映画『メビウス』あらすじ&ネタバレ考察・ストーリー解説

2013年、『嘆きのピエタ』でヴェネチア国際映画祭金獅子賞を受賞した韓国の鬼才キム・ギドクの最新作。セリフは一切なく、登場人物の感情表現のみで物語が構成されている。

あらすじ

映画『メビウス』のあらすじを紹介します。

一見普通の家庭に見えるある一家。だが、夫(チョ・ジェヒョン)と妻(イ・ウヌ)の仲は冷め切っており、家庭は崩壊寸前だった。夫が近所に住む女と浮気していることをしった妻は、嫉妬心から夫の性器を切り取ろうとするも失敗する。代わりに息子の性器を切断し、家を出て行ってしまった。息子は生きていく自身をなくし、絶頂を知ることがないまま終わってしまう人生に絶望する。夫は自分のせいで傷つけられてしまった息子に罪悪感を抱き、彼のためにできることはなんでもしようと努力を重ねる。その中で次第に絆が芽生えていく二人だったが、突然妻が帰ってきたことで、再び家庭が崩壊へ突き進んでいくことになる。

評価

  • 点数:60点/100点
  • オススメ度:★★★☆☆
  • ストーリー:★★★☆☆
  • キャスト起用:★★★☆☆
  • 映像技術:★★★★☆
  • 演出:★★★★☆
  • 設定:★★★★☆

作品概要

  • 公開日:2014年12月6日
  • 上映時間:83分
  • ジャンル:ヒューマンドラマ
  • 監督:キム・ギドク
  • キャスト:チョ・ジェヒョン、ソ・ヨンジュ、イ・ウヌ etc…

ネタバレ考察・ストーリー解説

映画『メビウス』について、2つ考察・解説します。※ネタバレあり

性器の旅行

キム・ギドクはどうかしてます。「性器の旅行」って……。ガロか!いやガロにも無いわ!どういう感性だとこんな話を思いつくんだろうか。

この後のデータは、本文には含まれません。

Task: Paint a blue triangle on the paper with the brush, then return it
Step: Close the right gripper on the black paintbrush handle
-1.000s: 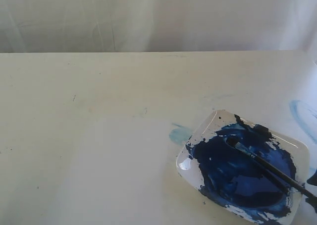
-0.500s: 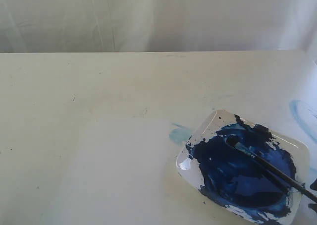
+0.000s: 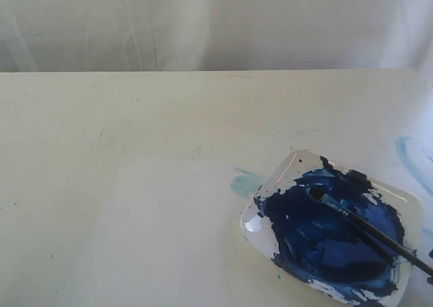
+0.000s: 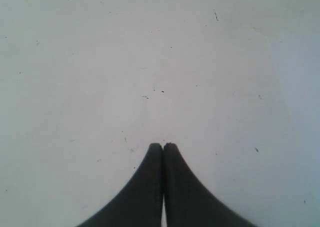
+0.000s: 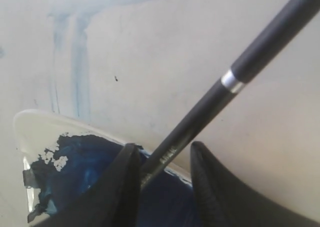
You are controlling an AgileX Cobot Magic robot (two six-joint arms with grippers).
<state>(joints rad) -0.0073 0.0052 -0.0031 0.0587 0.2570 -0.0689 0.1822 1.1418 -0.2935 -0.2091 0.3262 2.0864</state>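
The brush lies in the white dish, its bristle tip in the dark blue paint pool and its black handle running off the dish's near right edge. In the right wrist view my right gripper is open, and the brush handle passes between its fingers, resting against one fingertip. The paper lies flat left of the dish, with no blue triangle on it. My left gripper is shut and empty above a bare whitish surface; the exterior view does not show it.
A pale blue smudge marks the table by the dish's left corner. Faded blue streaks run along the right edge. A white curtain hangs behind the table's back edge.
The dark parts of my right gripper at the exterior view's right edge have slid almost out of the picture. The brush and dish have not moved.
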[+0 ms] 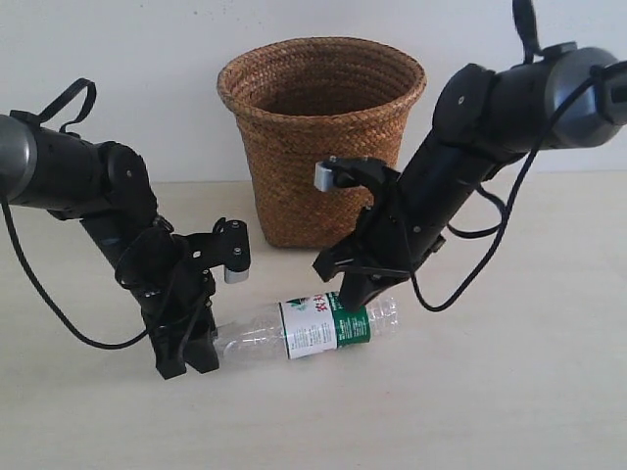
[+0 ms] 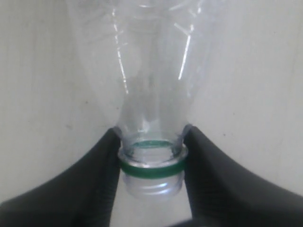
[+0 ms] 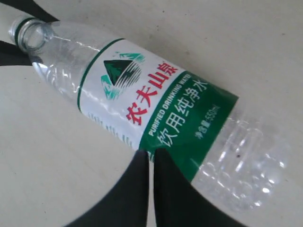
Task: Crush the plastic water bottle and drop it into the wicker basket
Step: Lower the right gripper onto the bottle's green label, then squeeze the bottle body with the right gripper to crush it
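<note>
The plastic water bottle [image 1: 313,328] lies on its side on the table in front of the wicker basket [image 1: 321,137]. It is clear, with a white-and-green label; its mouth is uncapped and only a green ring circles the neck [image 2: 151,169]. My left gripper [image 1: 201,352] is shut on that neck, one finger [image 2: 85,189] on each side. My right gripper [image 1: 351,299] is shut with nothing between its fingers [image 3: 177,194]. Its tips rest against the green part of the label [image 3: 189,127] on the bottle's body [image 3: 156,104]. The bottle's body looks round, not flattened.
The basket stands upright against the white back wall, its open rim [image 1: 240,73] well above both grippers. Black cables [image 1: 59,313] trail from both arms over the pale tabletop [image 1: 490,411].
</note>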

キム・ギドクの映画はいつも観客をはっとさせる恐ろしさがあるんですけど、本作だと人間の狂気という一点張りなので、ちょっと物足りないかな。このレベルの狂気が物足りないっていうのもどうかと思うんですけど、なんたってキム・ギドクですから。『嘆きのピエタ』のキム・ギドク。この程度の監督ではないはずだ!アジアで最も狂気じみた人間の姿を描き出せる監督だからこそ、もっと高いレベルの映画を求めてしまうんです。次頑張ってください。ストーリーは見たまんま、性器の旅行です。愛情の旅行でもあるんだということで、これを解説とさせてください。

誰をターゲットにしているんだ

本作を映画館に見に行くような人は、イッちゃってる人かサブカルかクソ真面目な映画好きしかいないと思うんですけど、キム・ギドクは誰をターゲットに想定してこの映画を作ってるんでしょうね。性器の旅行って……。よく夫は家族の大黒柱だと言いますけど、それをこの映画では性器で現しているわけですよね。性器がないと家族は成り立たない。性器の使い方を間違えると家庭が崩壊してしまう。という関係がメビウスなのかなぁ……。こんなの誰が観に行くんだ!私が観に行ったよ!

まとめ

日本のキム・ギドクは誰かなぁと考えてみたんです。多分園子温ですね。海外映画祭で気に入られやすいという点では似たもの同士じゃないですかねー。某映画評論家が言ってましたけど、アメリカ人がアジアに求めるものは奇抜さだけなんですって。アメリカ人には作れない奇抜な映画を求めているんだそうで。だから園子温やキム・ギドクは海外映画祭で評価されやすいんでしょうね。ということは、以前『片腕マシンガール』というカルト映画を作った鬼才中の鬼才井口昇は、商業映画に迎合すれば日本を代表する巨匠になれる器だということになります。韓国はキム・ギドク、日本は井口昇だ!という時代が来るのか……。東宝ゴジラの復活が発表されましたが、もし監督に井口昇が指名されるようなことがあれば、ひょっとしたらひょっとするのかもしれませんね。頑張れ井口昇。園子温に負けるな。